Tajuk Pikiran Rakyat, Jumat, 15 September 2006
Apabila melihat pada besaran dana untuk memperbaiki infrastruktur yang rusak di Pangandaran, tampaknya mustahil Pemerintah Daerah Ciamis, mampu menanganinya sendiri.
GEGAP gempita orang berdarmawisata, kini lenyap dari kawasan wisata Pangandaran. Kawasan tersebut menjadi sunyi, kesepian, karena nyaris tak lagi didatangi pengunjung meski pada akhir pekan. Begitu kabar yang kita terima akhir-akhir ini. Salah satu primadona objek wisata Jawa Barat itu, sejak dilanda tsunami menimbulkan ketakutan pada orang yang ingin berlibur di sana. Gempa di tengah lautan, yang kemudian menimbulkan gelombang yang tumpah ke daratan membuat kerusakan luar biasa. Sebagaimana diungkapkan Ketua Bappeda Ciamis, dalam seminar sehari yang bertajuk “Bangkit Pangandaran dan Sekitarnya”, Rabu (13/9) di Pangandaran, untuk memperbaiki sarana kesehatan, lingkungan, dan fungsi kepariwisataan, pada tahap pertama setidaknya dibutuhkan dana Rp 118,2 miliar.

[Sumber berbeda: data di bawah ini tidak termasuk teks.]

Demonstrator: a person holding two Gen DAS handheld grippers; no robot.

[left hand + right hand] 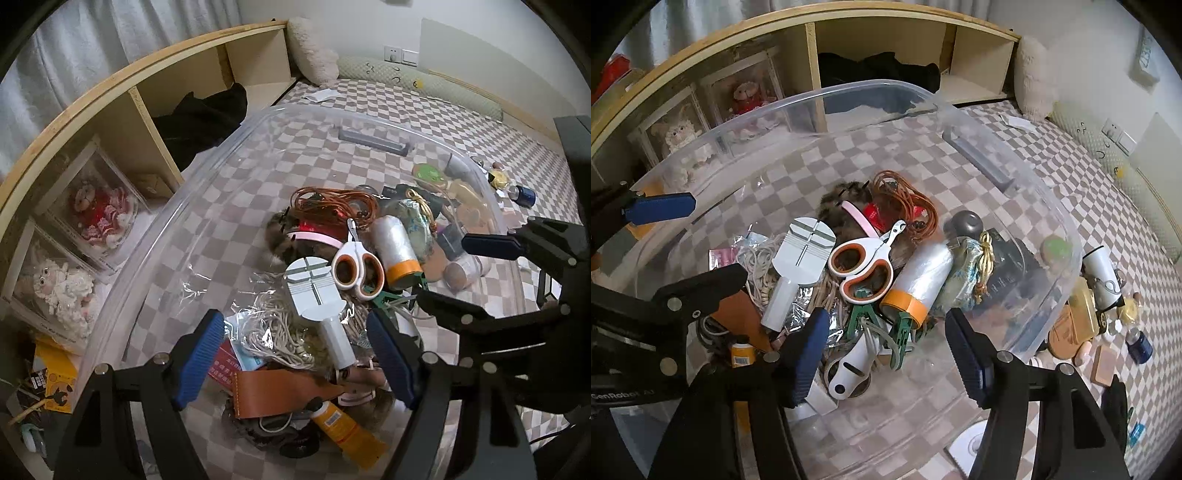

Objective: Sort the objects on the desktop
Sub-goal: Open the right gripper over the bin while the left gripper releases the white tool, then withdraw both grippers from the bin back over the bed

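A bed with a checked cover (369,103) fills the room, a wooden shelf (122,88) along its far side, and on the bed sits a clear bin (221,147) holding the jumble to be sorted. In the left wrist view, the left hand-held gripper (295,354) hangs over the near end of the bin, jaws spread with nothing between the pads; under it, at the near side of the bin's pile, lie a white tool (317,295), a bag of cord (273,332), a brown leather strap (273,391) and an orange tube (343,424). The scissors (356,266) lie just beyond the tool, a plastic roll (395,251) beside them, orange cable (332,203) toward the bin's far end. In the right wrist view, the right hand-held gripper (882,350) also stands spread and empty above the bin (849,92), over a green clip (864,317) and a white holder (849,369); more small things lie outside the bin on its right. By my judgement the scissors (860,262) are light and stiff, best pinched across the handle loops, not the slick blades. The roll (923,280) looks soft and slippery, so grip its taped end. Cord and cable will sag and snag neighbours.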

Apabila melihat pada besaran dana untuk memperbaiki infrastruktur yang rusak di Pangandaran, tampaknya mustahil Pemerintah Daerah Ciamis, mampu menanganinya sendiri. Ini tentu perlu perhatian semua pihak, tidak saja dari Pemerintah Provinsi Jabar, tetapi sekaligus pemerintah pusat harus turun tangan. Pasalnya, Pangandaran tidak bisa dipandang semata sebagai kawasan segaris pantai, akan tetapi daerah itu memiliki aspek lebih luas. Setidaknya, sebagai kawasan objek wisata banyak keterkaitan dengan perekonomian, ketenagakerjaan, dan tentu saja sebagai sumber pendapatan bagi daerah setempat.
Memang benar, kejadian yang menimpa Pangandaran bukanlah untuk ditangisi. Daerah itu harus segera bangkit. Bahkan, sesungguhnya ini sebuah kesempatan untuk menata Pangandaran sebagai kawasan wisata yang benar-benar memenuhi standar mutu yang baik. Hal-hal yang perlu perbaikan, tidak saja terhadap aspek pelayanan kepada pengunjung, akan tetapi juga lingkungan sekitar.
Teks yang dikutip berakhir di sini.